恐らく、崎守が固まった理由は彼女が歩いていたからだろう。
だが、オレは別の理由だった。
後ろを歩く男の眼だ。
眼が今まで見たことがないぐらい狂気に満ちている。
そこまで考えるとオレは全力で男のほうへ走った。
「お、おい!」
崎守が声を掛けるが、気にしない。

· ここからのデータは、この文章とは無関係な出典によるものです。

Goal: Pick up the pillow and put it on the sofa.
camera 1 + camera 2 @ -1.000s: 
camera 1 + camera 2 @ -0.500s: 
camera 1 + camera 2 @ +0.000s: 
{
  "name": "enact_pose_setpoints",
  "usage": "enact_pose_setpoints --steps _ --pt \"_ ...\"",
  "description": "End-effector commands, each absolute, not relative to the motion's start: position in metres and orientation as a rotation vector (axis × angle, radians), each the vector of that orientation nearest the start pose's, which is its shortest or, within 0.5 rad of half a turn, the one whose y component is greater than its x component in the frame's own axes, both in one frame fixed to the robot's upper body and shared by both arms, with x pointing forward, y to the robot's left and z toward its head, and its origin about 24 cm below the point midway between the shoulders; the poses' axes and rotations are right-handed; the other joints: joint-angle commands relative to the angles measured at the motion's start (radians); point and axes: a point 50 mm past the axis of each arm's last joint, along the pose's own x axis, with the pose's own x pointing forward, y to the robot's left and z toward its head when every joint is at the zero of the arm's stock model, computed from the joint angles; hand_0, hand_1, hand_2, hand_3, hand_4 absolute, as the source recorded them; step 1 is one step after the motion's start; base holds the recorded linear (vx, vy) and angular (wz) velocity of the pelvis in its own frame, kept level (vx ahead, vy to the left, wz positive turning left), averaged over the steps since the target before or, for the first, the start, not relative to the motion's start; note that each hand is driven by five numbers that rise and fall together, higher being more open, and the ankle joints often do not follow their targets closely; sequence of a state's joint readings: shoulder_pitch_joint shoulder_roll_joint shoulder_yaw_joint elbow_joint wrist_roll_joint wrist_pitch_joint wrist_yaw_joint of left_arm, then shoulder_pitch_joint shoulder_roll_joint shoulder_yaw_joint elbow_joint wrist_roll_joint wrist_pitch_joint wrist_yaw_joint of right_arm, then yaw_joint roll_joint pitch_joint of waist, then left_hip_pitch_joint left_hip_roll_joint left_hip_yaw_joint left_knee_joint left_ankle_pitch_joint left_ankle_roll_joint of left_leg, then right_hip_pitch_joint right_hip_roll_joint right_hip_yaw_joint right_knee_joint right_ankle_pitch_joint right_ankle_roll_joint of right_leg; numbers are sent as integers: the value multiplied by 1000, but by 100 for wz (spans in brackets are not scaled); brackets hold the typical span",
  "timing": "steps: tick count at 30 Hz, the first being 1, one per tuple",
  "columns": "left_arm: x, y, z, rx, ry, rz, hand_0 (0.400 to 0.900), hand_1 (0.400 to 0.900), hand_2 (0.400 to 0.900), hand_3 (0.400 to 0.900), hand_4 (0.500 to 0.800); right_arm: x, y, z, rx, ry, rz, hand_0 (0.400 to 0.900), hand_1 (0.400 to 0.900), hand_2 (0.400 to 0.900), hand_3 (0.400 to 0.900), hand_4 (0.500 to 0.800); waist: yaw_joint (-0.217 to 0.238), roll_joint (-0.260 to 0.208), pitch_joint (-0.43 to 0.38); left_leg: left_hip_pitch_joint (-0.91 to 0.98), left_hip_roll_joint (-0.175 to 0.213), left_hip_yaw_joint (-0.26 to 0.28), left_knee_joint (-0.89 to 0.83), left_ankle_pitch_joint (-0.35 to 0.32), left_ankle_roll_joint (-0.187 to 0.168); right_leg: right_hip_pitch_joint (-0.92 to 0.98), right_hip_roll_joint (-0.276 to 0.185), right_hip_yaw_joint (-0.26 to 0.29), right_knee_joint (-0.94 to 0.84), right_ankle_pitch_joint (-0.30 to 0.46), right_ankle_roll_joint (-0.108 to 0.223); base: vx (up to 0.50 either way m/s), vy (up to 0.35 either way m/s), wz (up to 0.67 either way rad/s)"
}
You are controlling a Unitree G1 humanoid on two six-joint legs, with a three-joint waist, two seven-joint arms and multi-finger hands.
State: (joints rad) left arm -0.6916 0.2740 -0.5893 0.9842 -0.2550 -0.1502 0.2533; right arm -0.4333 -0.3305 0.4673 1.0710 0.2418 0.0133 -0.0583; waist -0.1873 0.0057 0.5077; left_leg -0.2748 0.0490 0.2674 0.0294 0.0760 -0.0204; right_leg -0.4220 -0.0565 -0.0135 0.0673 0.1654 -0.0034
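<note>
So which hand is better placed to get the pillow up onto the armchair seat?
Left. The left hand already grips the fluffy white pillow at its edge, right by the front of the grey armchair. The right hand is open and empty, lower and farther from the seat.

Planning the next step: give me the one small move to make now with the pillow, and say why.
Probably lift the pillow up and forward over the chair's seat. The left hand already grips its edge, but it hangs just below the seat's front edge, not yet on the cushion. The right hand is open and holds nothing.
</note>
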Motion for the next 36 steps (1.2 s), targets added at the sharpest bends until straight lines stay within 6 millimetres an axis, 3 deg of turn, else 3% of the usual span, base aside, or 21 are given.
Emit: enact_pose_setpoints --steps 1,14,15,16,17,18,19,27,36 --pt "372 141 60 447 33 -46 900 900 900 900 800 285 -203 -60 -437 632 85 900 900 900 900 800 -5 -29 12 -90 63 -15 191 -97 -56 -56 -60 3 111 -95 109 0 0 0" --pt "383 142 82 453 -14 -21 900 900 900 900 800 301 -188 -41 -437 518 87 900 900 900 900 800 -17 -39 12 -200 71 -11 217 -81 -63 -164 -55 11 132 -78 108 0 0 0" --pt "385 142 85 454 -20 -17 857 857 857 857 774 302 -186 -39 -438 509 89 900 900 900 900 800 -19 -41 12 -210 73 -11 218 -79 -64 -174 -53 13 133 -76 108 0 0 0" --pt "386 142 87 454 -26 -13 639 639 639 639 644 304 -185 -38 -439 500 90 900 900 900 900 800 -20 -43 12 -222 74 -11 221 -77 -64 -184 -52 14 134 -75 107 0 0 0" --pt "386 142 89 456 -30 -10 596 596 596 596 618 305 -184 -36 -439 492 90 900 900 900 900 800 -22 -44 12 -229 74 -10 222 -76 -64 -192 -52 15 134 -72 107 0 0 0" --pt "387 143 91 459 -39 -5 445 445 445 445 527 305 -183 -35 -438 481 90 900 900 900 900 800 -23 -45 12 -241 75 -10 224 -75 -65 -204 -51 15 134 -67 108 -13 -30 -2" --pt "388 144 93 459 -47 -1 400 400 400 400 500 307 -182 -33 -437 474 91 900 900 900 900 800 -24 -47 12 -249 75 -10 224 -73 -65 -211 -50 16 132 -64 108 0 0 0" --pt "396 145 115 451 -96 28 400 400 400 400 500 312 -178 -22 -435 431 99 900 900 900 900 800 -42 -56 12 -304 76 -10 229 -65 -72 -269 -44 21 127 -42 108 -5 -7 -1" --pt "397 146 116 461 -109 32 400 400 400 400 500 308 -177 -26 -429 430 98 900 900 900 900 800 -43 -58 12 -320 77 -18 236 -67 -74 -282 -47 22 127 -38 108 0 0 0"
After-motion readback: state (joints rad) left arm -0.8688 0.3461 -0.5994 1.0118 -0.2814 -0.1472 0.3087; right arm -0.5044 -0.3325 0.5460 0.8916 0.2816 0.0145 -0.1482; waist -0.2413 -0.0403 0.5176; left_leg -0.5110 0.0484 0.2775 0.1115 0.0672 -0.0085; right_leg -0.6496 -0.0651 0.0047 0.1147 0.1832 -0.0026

気にする余裕がない。
その瞬間、男は懐から包丁を取り出し走る。
崎守はそれをみて言葉を失っているようだ。
オレはあからさまな凶器を見て一瞬足が竦みそうになるが振り払い走った。
男と彼女の間に入る。
「逃げろ!」
彼女に背を向けたまま声を掛けた。
男との距離はもう近い。説明などしている暇はなかった。
遂に男が手の触れられる位置までくる。
一瞬だった。
応戦してやろうと、あわよくば撃退してやろうと考えていたオレの心は脆く崩れ去った。
オレの元に聳え立ったのは厳しい現実。
素人の人間が刃物を持った人間と渡り合えるわけがない。
「天宮 四季」 は普通の人間で、特別な存在じゃない。
そういった悲しくて残酷な現実だった。
気付けば腹部に強烈な痛み、気力を振り絞って見てみると男が持っていた包丁が刺さっていた。
男が逃げていく。
その姿を見てオレは安心した。
彼女は守れたと。
親友と彼女が何か声を上げているようだったが、もう眠くて聞き取ることが出来なかった。
好きだった女の子を守り、死ぬ。
今日のオレは普通じゃないなと思う。
だけど、意識が薄れ行く間際彼女の顔を見てこんなことを思った。
「好きだった女の子守れるのなら特別も悪くないな」と。
そして、オレ「天宮 四季」は息を引き取った。